Assignment:
Only the stretch of the listing below that runs from the line with "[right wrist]" through the line with "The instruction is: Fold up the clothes" is to be printed, exactly and with both ends.

Supplied material:
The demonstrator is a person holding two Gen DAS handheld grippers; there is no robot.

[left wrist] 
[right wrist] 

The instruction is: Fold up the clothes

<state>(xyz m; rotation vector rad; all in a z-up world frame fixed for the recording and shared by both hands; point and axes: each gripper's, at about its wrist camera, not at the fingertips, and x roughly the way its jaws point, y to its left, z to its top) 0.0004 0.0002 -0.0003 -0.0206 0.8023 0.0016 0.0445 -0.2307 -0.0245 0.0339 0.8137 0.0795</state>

Worked solution:
[right wrist] 

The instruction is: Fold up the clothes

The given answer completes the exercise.